* [ACPI Code First ECN v4] "Extended-linear" addressing for direct-mapped memory-side caches
@ 2024-07-01 22:54 Dan Williams
2024-07-02 12:31 ` Jonathan Cameron
0 siblings, 1 reply; 3+ messages in thread
From: Dan Williams @ 2024-07-01 22:54 UTC (permalink / raw)
To: linux-cxl, linux-acpi; +Cc: mahesh.natu, rafael, Jonathan.Cameron
# Title: "Extended-linear" addressing for direct-mapped memory-side caches
# Status: v4
# Document: ACPI Specification 6.6
# License
SPDX-License Identifier: CC-BY-4.0
# Submitter:
* Sponsor: Dan Williams, Intel
* Creators/Contributors:
* Andy Rudoff, retired
* Mahesh Natu, Intel
* Ishwar Agarwal, Intel
# Changelog
* v4: Drop "improved cache utilization" claim (Jonathan)
* v4: Clarify SPA vs HPA terminology
* v4: Clarify possibility and difficulty of multiple CPER records to
communicate aliases (Jonathan)
* v4: Clarify that N is expected to be an integer ration of "near" to
"far" memory. (Jonathan)
* v3: Replace "Inclusive Linear" with "Extended-linear" term, and
clarify the SPA vs HPA behavior of this cache addressing mode.
(Jonathan)
* v2: Clarify the "Inclusive" term as "including the capacity of the cache
in the SRAT range length"
* v2: Clarify that 0 is an undeclared / transparent Address Mode, and
that Address Mode values other than 1 are Reserved.

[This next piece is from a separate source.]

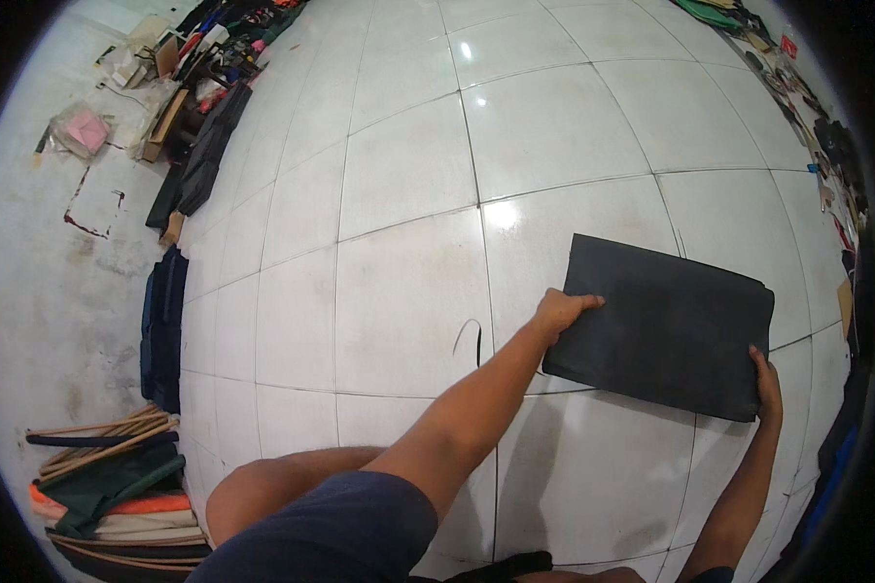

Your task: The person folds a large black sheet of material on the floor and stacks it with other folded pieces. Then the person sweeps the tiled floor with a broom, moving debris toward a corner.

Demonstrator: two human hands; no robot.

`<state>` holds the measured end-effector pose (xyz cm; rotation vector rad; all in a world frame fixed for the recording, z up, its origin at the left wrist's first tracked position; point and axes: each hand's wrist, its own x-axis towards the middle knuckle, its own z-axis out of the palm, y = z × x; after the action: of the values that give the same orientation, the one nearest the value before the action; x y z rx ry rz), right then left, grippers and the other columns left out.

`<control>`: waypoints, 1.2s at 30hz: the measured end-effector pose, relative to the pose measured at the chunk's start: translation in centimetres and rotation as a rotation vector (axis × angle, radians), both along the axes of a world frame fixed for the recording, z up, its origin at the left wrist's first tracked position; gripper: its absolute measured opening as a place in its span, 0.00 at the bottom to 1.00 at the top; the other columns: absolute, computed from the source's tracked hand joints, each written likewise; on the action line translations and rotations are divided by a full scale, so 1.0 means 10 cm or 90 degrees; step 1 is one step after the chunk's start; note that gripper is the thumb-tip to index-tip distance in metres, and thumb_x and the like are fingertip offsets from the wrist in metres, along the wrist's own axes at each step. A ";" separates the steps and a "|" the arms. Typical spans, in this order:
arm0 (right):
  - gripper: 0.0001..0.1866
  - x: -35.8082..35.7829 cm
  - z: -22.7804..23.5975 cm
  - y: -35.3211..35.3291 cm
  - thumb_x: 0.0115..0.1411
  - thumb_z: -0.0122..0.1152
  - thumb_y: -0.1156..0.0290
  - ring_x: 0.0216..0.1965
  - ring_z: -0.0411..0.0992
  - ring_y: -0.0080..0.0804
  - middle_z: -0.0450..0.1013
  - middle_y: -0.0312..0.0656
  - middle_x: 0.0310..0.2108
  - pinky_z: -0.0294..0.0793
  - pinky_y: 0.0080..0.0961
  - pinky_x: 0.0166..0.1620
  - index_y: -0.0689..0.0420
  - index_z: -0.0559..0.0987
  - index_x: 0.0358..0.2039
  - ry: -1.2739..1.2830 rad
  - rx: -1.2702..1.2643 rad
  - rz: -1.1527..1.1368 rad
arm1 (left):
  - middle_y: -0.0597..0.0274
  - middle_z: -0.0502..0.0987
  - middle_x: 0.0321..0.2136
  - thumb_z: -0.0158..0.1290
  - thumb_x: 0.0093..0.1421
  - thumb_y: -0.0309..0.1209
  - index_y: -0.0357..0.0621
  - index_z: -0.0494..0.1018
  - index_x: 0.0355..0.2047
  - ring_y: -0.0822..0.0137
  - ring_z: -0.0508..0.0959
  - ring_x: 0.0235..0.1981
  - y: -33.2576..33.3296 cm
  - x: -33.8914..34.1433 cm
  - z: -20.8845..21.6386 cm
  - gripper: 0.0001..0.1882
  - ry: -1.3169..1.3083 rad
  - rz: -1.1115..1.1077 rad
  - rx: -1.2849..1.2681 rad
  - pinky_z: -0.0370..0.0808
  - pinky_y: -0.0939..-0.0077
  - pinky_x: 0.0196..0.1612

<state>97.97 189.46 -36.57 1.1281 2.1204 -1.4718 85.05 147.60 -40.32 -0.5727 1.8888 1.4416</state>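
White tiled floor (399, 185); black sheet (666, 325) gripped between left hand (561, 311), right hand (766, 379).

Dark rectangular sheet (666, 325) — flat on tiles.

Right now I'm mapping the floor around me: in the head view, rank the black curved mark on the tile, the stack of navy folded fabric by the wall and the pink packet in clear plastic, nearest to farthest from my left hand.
1. Black curved mark: just left of the left hand.
2. Navy fabric stack: far left, along the wall.
3. Pink packet: upper left corner.
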 end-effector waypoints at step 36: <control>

v3: http://lore.kernel.org/6650e4f835a0e_195e294a8@dwillia2-mobl3.amr.corp.intel.com.notmuch
v2: http://lore.kernel.org/663ea70884cfd_db82d29414@dwillia2-xfh.jf.intel.com.notmuch
# Summary of the Change
Recall that one of the modes available with persistent memory (PMEM) was a
direct-mapped memory-side cache where DDR-memory transparently cached
PMEM. This article has more details:
https://thessdguy.com/intels-optane-two-confusing-modes-part-2-memory-mode/
...but the main takeaway of that article that is relevant for this ECN
is:
"[PMEM] is paired with a DRAM that behaves as a cache, and,
like a cache, it is invisible to the user. [..] A typical system
might combine a 64GB DRAM DIMM with a 512GB Optane DIMM, but the
total memory size will appear to the software as only 512GB."
Instead, this new "extended-linear" direct-mapped memory-side cache
addressing mode would make the memory-size that appears to software in
the above example as 576GB, an increase of addressable capacity.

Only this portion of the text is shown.